Pope accepts resignation of Irish bishop who covered up abuse


The truth is that the long struggle of survivors to be heard and respected by church authorities has revealed a culture within the Church that many would simply describe as unchristian. People do not recognise the gentle, endless love of the Lord in narrow interpretations of responsibility and a basic lack of compassion and humility. This has been profoundly dispiriting for all who care about the Church. As I stated in my contribution at the recent gathering of Irish Bishops with the Holy Father - 'Let us be clear, our failures have damaged our people's faith and the strength of our witness'.

The truth is also that the Church is 'at the same time holy and always in need of being purified, always follows the way of penance and renewal' (Lumen Gentium 8). I believe the spiritual well-being of the People of God demands that this principle of the Church as always in need of reform, which was embraced at the Second Vatican Council, should again come to the forefront of Church life. I believe, as I said at the recent Vatican gathering 'that the goal should be a new fellowship (cf. Acts 4:32-37); a deeper sharing of the mission that transcends the kind of clerical culture that led us here.'

In his Pastoral Letter to the Catholics of Ireland, as well as stressing the need for justice for survivors, Pope Benedict called for 'a new vision... to inspire present and future generations'. Baroness Nuala O'Loan, who addressed two subsequent open forums in our diocese, surely spoke for many when she said such a vision 'must involve an open, transparent, accountable Church... valuing each person as made in the image of God'. I believe that there is a tremendous wellspring of support for her conviction that 'walking away from our Church is not an option' and that, although 'working to reform it is going to involve a long and hard road... it is one which we must and can walk'.

As I recounted at the Chrism Mass in Holy Week, this fidelity and commitment is being lived out in a real and active way by members of the Church every day. I think of all the inspiring deeds of so many in our diocese - in pre-sacramental programmes, on school boards, in youth ministry, in our work with Trocaire, as part of our annual diocesan 'Reach Out' initiatives, in our Polish and African chaplaincies, in liturgy groups, in church choirs, in care for the aged, in bereavement groups, and in all the countless other acts of Christian kindness carried out unseen.

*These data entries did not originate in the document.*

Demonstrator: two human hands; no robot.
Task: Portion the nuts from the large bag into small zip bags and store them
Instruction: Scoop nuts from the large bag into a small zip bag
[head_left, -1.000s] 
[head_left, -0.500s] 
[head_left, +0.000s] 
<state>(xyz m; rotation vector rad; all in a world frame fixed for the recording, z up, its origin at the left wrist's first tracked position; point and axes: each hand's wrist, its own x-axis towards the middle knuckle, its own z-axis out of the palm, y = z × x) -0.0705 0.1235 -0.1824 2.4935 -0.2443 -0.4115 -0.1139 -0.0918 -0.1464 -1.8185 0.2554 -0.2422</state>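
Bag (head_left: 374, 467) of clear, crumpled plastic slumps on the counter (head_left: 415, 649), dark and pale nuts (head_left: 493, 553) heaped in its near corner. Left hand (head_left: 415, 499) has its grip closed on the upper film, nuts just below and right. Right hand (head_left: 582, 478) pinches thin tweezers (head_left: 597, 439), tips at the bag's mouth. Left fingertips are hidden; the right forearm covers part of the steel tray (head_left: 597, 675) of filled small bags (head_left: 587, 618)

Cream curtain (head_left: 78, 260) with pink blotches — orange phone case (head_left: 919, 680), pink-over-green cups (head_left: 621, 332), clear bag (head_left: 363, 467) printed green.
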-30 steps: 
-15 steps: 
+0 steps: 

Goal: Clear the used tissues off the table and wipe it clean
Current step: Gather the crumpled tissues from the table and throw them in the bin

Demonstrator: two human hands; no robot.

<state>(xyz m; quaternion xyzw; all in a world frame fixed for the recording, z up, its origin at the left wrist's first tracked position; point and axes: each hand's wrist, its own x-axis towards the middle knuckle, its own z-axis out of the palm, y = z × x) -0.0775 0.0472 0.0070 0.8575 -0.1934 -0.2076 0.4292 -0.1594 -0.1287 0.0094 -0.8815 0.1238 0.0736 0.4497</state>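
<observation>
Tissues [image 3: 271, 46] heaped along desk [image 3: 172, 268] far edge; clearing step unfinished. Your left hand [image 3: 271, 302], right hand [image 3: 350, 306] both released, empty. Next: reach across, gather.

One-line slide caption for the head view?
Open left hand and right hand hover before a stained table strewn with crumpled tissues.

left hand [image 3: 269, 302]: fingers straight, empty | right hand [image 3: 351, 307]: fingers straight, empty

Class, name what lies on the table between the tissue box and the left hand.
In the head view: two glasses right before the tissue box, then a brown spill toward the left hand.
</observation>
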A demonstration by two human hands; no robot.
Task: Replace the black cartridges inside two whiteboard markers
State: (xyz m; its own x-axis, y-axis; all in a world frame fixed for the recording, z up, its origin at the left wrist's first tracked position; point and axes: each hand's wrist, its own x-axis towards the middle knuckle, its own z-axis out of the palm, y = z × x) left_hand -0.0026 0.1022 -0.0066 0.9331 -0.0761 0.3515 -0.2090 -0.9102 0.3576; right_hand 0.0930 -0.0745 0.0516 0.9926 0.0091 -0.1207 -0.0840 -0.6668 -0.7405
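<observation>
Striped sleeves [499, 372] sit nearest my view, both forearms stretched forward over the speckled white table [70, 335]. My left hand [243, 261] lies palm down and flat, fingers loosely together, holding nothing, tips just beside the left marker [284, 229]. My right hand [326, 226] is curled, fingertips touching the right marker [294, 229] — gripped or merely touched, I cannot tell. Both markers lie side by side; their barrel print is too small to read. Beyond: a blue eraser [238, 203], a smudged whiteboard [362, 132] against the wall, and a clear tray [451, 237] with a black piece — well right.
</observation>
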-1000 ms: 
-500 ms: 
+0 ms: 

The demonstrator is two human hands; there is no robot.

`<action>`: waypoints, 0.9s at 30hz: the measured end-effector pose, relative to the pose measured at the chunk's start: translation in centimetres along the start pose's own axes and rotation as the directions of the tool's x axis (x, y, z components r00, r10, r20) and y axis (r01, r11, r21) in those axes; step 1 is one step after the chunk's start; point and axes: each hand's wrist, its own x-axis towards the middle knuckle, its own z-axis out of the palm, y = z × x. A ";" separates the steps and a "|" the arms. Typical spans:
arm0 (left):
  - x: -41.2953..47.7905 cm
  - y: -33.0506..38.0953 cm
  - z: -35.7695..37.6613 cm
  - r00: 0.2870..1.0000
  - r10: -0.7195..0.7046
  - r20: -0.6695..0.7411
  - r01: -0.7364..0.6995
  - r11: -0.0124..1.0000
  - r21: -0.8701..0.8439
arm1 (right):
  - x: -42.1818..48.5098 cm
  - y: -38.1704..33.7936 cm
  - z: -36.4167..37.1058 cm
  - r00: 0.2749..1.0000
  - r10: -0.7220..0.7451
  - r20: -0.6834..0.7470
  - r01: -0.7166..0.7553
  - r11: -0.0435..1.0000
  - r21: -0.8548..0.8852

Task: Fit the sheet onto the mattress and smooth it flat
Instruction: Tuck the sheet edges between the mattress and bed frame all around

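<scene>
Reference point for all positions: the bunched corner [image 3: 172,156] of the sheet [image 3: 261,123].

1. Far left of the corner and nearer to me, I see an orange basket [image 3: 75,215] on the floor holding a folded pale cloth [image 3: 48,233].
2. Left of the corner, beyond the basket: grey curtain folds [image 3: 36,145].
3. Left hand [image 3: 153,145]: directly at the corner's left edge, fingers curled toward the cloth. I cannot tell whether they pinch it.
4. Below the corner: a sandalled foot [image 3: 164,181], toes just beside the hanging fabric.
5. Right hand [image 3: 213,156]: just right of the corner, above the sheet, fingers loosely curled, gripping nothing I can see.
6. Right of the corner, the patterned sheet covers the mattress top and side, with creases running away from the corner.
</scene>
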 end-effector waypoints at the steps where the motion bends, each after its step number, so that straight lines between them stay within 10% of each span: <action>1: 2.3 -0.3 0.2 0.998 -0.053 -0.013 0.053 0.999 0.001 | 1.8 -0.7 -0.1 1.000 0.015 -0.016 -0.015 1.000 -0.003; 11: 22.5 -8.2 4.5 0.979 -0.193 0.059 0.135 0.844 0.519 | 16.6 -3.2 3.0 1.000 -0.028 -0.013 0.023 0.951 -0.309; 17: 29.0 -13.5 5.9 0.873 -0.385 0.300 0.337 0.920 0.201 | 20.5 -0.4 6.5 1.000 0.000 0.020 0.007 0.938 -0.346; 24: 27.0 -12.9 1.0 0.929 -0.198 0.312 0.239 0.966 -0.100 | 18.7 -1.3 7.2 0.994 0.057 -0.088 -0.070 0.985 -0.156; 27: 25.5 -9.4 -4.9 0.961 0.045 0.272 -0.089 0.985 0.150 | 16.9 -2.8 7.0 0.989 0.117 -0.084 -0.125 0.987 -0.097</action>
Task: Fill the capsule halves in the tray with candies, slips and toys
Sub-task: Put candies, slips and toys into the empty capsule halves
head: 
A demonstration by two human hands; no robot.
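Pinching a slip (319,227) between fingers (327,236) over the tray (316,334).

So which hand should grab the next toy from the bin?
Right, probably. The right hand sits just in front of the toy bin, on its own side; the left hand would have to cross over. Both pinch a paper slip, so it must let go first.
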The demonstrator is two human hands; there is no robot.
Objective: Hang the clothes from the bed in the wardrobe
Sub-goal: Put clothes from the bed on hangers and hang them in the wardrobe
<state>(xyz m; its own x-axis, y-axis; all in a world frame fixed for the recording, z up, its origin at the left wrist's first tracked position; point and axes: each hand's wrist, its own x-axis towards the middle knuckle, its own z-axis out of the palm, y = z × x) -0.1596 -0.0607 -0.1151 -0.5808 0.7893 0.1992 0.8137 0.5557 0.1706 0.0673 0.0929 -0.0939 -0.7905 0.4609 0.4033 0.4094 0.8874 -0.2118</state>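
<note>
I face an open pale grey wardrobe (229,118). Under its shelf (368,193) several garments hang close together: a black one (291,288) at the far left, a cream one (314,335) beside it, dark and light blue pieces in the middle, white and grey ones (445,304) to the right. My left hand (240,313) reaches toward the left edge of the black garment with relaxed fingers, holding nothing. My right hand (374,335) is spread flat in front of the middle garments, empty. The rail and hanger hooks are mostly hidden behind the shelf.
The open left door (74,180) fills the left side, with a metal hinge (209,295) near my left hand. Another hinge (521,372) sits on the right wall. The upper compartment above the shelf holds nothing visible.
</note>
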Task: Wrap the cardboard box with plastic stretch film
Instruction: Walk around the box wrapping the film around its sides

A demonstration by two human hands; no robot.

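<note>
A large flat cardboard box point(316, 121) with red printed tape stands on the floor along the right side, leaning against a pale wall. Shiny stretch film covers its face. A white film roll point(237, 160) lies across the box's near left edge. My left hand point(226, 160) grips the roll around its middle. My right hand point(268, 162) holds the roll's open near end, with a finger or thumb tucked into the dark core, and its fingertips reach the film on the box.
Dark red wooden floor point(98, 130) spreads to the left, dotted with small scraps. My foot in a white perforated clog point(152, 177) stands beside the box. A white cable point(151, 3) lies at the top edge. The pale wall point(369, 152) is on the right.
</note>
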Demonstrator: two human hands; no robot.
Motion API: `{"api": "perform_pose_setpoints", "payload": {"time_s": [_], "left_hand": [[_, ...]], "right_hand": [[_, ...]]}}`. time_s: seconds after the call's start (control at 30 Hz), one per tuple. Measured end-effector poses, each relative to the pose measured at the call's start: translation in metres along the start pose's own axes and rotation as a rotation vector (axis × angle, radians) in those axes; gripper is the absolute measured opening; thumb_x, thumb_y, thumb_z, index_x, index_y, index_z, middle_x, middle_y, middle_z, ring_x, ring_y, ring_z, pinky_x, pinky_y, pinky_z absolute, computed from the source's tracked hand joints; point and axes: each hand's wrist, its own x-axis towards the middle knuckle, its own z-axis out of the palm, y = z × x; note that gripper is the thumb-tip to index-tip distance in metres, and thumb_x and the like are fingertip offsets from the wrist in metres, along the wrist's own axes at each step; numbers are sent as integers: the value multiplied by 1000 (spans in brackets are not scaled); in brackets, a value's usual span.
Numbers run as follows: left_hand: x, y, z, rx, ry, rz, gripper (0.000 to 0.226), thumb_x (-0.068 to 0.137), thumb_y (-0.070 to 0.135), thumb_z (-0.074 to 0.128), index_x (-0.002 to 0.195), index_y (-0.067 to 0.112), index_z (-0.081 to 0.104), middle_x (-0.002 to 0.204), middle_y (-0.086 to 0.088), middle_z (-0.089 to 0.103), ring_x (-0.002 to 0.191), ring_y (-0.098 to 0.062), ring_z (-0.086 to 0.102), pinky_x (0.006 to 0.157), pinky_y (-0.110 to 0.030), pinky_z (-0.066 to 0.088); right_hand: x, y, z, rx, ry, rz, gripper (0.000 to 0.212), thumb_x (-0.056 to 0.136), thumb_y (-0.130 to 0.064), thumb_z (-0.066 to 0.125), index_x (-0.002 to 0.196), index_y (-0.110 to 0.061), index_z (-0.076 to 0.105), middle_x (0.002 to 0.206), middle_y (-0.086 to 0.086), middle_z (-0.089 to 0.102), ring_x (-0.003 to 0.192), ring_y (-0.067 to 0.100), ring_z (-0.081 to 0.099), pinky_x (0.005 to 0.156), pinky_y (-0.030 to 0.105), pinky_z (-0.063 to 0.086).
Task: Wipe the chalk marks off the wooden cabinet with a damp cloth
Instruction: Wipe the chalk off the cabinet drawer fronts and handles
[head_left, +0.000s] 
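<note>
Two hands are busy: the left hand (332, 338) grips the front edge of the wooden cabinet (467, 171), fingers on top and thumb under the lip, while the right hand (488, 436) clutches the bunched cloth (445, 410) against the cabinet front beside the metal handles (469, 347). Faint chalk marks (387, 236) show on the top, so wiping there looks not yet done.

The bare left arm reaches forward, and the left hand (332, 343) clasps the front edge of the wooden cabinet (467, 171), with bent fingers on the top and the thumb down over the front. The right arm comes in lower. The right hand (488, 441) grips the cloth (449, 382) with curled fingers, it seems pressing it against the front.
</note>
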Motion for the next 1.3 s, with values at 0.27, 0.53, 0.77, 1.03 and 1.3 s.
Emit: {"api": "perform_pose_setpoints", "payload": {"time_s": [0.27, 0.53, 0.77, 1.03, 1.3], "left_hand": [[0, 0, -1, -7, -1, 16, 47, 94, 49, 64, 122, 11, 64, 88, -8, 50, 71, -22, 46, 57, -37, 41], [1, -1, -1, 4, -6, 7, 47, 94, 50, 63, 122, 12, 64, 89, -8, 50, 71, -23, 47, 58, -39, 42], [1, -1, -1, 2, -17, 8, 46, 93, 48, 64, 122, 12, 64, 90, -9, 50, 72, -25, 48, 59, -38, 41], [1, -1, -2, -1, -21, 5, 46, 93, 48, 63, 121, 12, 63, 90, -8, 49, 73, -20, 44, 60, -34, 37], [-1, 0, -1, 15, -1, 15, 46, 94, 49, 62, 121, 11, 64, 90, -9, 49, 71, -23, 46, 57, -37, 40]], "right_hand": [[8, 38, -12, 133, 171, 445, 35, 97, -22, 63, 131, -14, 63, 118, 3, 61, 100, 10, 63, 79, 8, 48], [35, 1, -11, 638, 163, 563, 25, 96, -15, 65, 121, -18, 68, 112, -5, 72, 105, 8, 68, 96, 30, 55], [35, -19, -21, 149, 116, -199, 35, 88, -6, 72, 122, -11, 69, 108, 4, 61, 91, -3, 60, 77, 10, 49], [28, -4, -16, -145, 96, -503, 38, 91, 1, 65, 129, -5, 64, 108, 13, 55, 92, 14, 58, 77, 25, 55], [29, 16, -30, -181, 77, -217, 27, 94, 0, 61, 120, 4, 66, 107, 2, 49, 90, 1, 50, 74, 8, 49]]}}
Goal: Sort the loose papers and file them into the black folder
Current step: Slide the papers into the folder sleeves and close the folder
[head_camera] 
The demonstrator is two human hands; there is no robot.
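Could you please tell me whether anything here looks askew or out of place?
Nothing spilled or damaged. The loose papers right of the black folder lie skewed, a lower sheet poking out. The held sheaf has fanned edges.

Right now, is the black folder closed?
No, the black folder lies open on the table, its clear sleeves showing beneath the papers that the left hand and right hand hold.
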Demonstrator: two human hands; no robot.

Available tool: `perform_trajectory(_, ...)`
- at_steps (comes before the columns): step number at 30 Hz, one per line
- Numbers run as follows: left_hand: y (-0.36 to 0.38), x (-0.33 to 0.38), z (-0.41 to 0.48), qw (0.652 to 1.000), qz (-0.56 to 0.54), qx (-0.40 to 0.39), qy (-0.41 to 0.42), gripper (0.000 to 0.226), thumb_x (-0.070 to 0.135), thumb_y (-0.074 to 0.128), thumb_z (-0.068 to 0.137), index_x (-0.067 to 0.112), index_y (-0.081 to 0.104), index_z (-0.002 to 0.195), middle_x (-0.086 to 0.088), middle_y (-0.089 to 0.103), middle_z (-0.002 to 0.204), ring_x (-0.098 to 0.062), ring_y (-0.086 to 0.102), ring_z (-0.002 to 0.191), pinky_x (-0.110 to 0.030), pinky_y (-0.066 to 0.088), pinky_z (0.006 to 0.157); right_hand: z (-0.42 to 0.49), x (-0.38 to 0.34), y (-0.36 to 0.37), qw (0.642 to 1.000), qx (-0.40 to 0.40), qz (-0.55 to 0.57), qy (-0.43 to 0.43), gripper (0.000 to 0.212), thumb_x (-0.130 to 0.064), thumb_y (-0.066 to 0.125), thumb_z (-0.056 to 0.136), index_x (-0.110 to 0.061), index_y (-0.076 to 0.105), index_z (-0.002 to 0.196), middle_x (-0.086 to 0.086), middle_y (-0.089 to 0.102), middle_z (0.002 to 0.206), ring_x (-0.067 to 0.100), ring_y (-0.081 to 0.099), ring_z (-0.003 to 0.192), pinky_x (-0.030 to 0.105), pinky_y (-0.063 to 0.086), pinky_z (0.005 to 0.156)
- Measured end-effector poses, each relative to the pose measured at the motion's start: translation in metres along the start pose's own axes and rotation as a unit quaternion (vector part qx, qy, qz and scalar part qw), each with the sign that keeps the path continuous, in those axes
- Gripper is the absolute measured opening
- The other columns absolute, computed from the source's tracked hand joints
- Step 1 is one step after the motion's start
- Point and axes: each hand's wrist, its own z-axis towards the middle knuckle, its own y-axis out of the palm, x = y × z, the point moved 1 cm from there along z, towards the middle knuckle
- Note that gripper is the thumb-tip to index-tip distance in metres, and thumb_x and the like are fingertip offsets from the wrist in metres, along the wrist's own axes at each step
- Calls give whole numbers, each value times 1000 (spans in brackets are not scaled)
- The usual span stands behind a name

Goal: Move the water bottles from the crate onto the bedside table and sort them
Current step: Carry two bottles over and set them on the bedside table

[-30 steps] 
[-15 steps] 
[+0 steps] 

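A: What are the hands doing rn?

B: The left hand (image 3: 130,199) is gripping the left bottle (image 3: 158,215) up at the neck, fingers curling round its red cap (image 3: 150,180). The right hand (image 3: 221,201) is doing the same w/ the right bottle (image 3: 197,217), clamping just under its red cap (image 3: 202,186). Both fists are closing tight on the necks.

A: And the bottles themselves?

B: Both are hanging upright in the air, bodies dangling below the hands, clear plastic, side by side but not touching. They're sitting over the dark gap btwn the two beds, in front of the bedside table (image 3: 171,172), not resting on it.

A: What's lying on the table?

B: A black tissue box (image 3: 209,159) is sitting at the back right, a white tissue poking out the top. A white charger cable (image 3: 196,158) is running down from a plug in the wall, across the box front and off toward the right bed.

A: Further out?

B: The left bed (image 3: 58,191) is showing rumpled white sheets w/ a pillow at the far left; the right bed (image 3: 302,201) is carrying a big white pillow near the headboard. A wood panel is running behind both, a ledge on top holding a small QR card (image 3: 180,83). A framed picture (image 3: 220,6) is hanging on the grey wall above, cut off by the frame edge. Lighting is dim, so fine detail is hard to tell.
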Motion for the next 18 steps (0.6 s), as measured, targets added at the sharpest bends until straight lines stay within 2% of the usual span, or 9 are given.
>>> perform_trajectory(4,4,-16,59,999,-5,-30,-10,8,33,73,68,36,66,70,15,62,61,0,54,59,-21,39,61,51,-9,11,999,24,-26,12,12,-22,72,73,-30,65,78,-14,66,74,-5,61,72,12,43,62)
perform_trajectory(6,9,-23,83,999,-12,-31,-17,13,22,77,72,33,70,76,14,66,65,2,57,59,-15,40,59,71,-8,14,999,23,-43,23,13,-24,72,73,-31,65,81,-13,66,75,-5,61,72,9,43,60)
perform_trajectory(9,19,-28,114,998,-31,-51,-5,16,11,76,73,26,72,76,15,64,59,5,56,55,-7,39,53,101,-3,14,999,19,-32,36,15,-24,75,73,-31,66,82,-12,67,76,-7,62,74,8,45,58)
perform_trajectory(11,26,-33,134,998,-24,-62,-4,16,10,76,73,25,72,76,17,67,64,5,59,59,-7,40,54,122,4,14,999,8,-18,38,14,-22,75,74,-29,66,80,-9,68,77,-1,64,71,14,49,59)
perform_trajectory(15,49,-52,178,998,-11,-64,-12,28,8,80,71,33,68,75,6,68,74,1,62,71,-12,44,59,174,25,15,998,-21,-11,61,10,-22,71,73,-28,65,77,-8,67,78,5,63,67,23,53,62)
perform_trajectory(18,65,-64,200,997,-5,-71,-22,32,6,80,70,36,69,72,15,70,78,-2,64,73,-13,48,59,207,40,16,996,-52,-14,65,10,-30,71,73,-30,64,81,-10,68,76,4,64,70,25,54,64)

As I leave office today, this will be my abiding memory of my time as Bishop of Kildare & Leighlin - the witness of faith, hope and love in which we have been able to share in so many ways as the People of God, laity, religious and clergy, in this diocese. I offer my heartfelt thanks to one and all. It has been a privilege to serve among you these past eight years and to be part of all this.

I have every confidence that the diocese will continue on this path and rise to the challenges that lie ahead. In this season of Easter we are inspired by the account of the early Church's proclamation of the Good News of the Risen Lord in the Acts of the Apostles. The Holy Spirit who strengthened and unified those first believers is still at work in our day. I would like to end as I began eight years ago at the time of my installation with this prayer for the Diocese of Kildare & Leighlin:

Lord, bless the faith community which traces its origins to Brigid, Conleth and Laserian.

May it be outstanding in charity as St. Brigid was,
may it be constant in faith as St. Conleth of Old Connell,
wise and prayerful as St. Laserian of Leighlin.

Bless its Bishop, priests, religious and laity;
fill them with the light of your love.

Bless its young people; help them to seek your truth.

Bless all who are poor or weak or wounded by life's hurts;
grant them justice, light and hope.

Sin e ar ngui tre Criost ar dTiarna, Amen.